Ну и били же меня!..
1921 ______________________________________________________________________
Дорожные впечатления
Начнем по трафарету. Как начинает каждый порядочный "собственный корреспондент".
Разница лишь в том, что обычно "собственный" пишет свои дорожные впечатления недельки за две до отъезда, а я не успел, и вот приходится писать, прибыв уже на место "капитального ремонта".
Я, пожалуй, опущу, как я до вокзала ехал. Во-первых, это для вас не представляет большого интереса, а, во-вторых, я не ехал, а шел, зорко следя, чтоб по дороге кто-нибудь не хапнул с таратайки узла с вещами. Так что в это время ровно никаких впечатлений, кроме "узла", не было. А узел -- он узел и есть.
Дальше пошли уже и "впечатления"...
Немалое впечатление на меня произвели два грозных вопроса дородной молодицы, стоявшей на ступеньках вагона с коромыслом в руках.
Первый вопрос: куда я пру, а второй: не повылазили ли у меня зенки.
Я галантно ответил, что "пру" я в вагон, и что глаза у меня пока еще на месте.
На все это резолюция молодицы была:
-- Черти их тут носят!
Однако спасибо "чертям". Они внесли-таки меня в вагон, растолкав по дороге еще пяток молодиц, и усадили, скрюченным в четыре погибели, на собственный узел.
Пока пробил третий звонок, дыхание у меня ускорилось на 10, а пульс на 20--30 в минуту.

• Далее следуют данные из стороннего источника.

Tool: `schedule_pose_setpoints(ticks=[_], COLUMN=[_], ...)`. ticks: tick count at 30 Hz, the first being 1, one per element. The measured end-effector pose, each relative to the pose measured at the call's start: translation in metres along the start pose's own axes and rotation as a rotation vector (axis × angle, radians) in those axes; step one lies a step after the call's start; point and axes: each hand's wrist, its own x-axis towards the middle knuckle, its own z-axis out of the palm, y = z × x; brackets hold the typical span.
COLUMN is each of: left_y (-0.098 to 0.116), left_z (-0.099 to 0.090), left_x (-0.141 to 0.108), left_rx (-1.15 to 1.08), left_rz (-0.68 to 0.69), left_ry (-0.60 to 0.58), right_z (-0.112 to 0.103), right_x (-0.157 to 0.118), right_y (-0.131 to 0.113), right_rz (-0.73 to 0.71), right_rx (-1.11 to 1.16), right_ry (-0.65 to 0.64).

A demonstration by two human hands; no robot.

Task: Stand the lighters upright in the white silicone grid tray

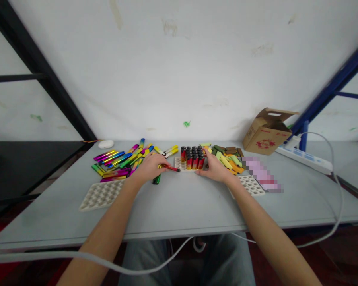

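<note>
the left hand (150, 167) pinches a red lighter (170, 168) just beside the white tray (180, 163) of upright lighters (191, 158); the right hand (215, 169) lies spread against the tray's right edge, on the counter (179, 206).

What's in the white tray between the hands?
The white tray holds rows of upright red-and-yellow lighters with black tops; empty holes show at its left end. The right hand covers its right edge, hiding whatever is there.

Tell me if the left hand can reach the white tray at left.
Likely yes: the left hand sits close to the white tray, and no object stands between them.
</note>
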Motion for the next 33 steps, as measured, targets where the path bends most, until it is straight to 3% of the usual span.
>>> schedule_pose_setpoints(ticks=[4, 9, 11, 14, 20, 23, 29, 33], left_y=[0.007, 0.03, 0.043, 0.066, 0.093, 0.091, 0.091, 0.091], left_z=[-0.008, 0.002, 0.012, 0.028, 0.042, 0.044, 0.046, 0.046], left_x=[0.001, 0.009, 0.012, 0.014, 0.01, 0.009, 0.01, 0.013], left_rx=[-0.192, -0.455, -0.429, -0.135, 0.143, 0.193, 0.25, 0.197], left_rz=[-0.115, -0.267, -0.258, -0.182, 0.008, 0.036, 0.076, 0.077], left_ry=[0.145, 0.42, 0.559, 0.774, 0.67, 0.652, 0.637, 0.562], right_z=[-0.002, -0.011, -0.014, -0.013, -0.001, 0.001, -0.002, -0.013], right_x=[0.0, 0.001, 0.0, -0.003, -0.002, -0.001, 0.001, 0.016], right_y=[0.0, -0.017, -0.029, -0.05, -0.071, -0.073, -0.075, -0.064], right_rz=[0.024, -0.017, -0.068, -0.186, -0.229, -0.176, -0.048, -0.015], right_rx=[-0.007, 0.063, 0.075, 0.114, 0.165, 0.226, 0.373, 0.639], right_ry=[0.056, 0.419, 0.488, 0.44, 0.464, 0.502, 0.443, 0.54])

Я, зная из медицины, что в моем распоряжении для дыхания и для пульса остается еще единиц по десять, особенно не волновался...
Бам! Бам! Бам!
Дерг!
-- Ох! (это я).
Меня отшвырнуло назад на чью-то талию и уложило затылком как раз туда, где у задней соседки талия переходит в "и так далее".
Там я и застыл...
А передняя соседка тут же шлепнулась на меня, на то место, где грудь переходит в "и так далее". Села, да еще (чтоб ей легонько икнулось) поёрзала -- умащивалась.
Отсюда и "ох!".
"Прощай, -- подумал, -- Харьков!"
Пахло потом... Пахло молоком (коровьим)... Пахло... Да чем только не пахло?!
-- Разные на свете запахи бывают! -- говорил мне когда-то один хороший человечина, Кондрат, в свое время померший "от горилки".
И таки правду говорил.
Ведь и верно: "Разные на свете запахи бывают"...
Особенно в вагоне и особенно, когда журналист отдыхать едет.
Весенние запахи...
...Сидела "на груди моей", должно быть, середнячка. Куркульки [1] я наверняка не выдержал бы, а под незаможницей [2] было бы, надо полагать, легче.